» **Task item**:
Spot each line in the data below containing "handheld" and copy it.

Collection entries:
----
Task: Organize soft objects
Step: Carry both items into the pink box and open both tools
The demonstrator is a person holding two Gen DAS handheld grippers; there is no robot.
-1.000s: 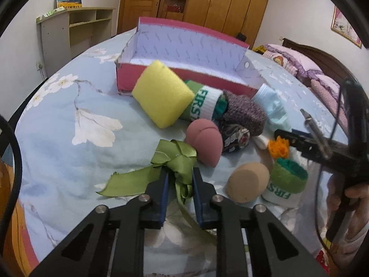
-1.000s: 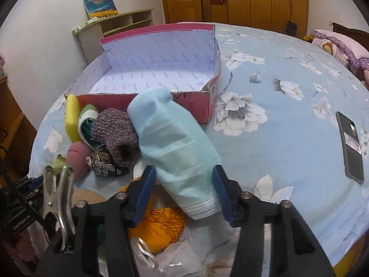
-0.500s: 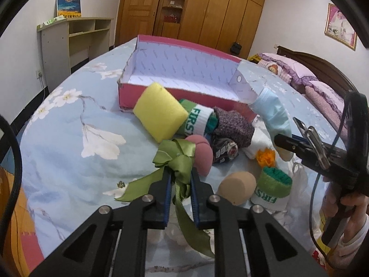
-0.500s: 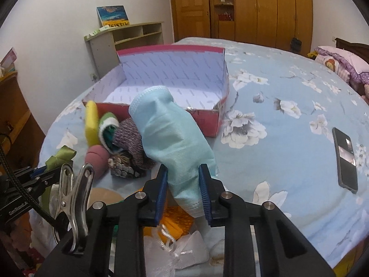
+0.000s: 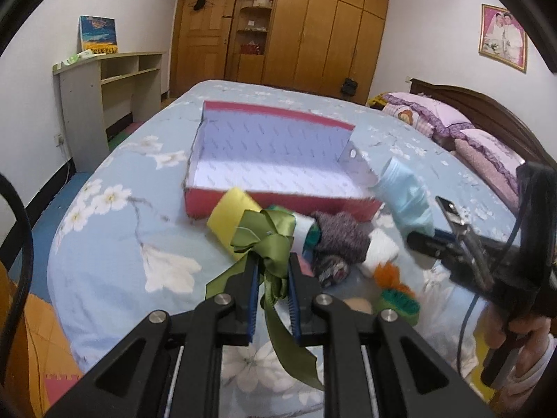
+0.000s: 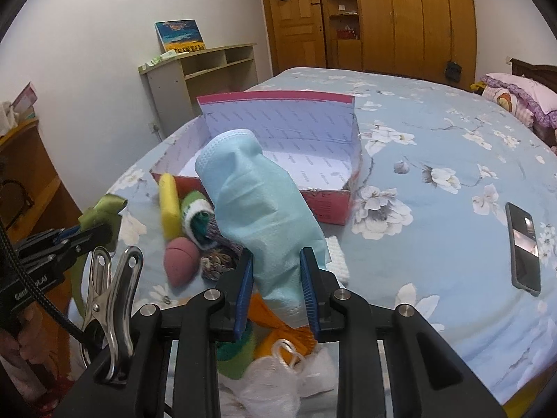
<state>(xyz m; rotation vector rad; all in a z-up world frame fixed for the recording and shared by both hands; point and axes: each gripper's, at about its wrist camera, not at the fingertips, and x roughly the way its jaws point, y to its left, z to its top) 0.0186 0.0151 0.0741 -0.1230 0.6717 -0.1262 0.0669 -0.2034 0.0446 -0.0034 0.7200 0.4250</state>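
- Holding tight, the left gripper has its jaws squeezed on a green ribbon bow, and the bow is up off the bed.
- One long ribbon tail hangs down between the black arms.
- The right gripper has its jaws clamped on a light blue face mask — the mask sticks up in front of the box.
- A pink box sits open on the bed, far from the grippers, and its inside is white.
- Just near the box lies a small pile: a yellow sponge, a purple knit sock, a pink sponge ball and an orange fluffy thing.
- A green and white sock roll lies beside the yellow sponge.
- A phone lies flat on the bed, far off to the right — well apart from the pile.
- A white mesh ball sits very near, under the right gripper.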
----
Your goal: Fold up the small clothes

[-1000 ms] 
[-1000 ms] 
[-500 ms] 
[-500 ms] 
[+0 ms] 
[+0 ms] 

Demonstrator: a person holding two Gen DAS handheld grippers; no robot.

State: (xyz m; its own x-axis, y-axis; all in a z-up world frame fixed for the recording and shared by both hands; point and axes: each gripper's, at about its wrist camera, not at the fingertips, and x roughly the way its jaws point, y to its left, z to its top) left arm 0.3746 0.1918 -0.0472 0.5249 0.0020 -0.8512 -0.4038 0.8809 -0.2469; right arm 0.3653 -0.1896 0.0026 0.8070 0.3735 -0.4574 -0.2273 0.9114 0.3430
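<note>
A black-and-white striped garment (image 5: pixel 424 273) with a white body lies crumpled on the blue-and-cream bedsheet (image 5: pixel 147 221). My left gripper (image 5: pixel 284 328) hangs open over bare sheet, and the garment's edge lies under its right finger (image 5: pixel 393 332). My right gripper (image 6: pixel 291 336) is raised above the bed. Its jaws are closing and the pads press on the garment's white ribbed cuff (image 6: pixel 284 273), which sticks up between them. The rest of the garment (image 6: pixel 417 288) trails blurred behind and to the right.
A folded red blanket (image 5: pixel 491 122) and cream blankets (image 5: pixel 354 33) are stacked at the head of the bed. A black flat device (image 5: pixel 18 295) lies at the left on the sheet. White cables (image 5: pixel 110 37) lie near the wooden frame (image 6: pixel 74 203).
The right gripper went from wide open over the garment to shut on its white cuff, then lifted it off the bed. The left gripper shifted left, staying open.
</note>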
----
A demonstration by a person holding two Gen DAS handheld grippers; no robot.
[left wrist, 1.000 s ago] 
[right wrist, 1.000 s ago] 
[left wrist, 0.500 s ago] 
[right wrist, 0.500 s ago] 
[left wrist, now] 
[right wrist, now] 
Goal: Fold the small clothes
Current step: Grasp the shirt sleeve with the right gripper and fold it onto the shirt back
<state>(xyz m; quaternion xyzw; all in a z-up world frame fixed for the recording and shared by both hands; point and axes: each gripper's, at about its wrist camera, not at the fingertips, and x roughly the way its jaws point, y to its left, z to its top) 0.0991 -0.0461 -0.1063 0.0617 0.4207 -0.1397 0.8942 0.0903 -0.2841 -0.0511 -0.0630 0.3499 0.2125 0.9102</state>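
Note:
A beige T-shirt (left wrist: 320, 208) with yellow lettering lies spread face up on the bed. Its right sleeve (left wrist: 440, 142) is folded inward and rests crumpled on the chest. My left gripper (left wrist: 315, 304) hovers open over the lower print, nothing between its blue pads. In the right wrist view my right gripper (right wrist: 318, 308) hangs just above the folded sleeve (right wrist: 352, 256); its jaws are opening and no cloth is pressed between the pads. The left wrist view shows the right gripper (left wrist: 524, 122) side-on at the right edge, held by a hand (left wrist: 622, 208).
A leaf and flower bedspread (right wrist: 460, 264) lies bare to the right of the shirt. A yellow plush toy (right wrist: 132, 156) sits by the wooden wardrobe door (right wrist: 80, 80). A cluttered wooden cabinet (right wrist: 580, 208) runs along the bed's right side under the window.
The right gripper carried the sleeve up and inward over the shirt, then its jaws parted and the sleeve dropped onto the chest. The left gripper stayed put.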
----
» **Answer to the exercise**:
The demonstrator is a person holding two Gen DAS handheld grippers; there is no robot.
Demonstrator: a person holding two Gen DAS handheld grippers; no robot.
A demonstration by a person holding two Gen DAS handheld grippers; no robot.

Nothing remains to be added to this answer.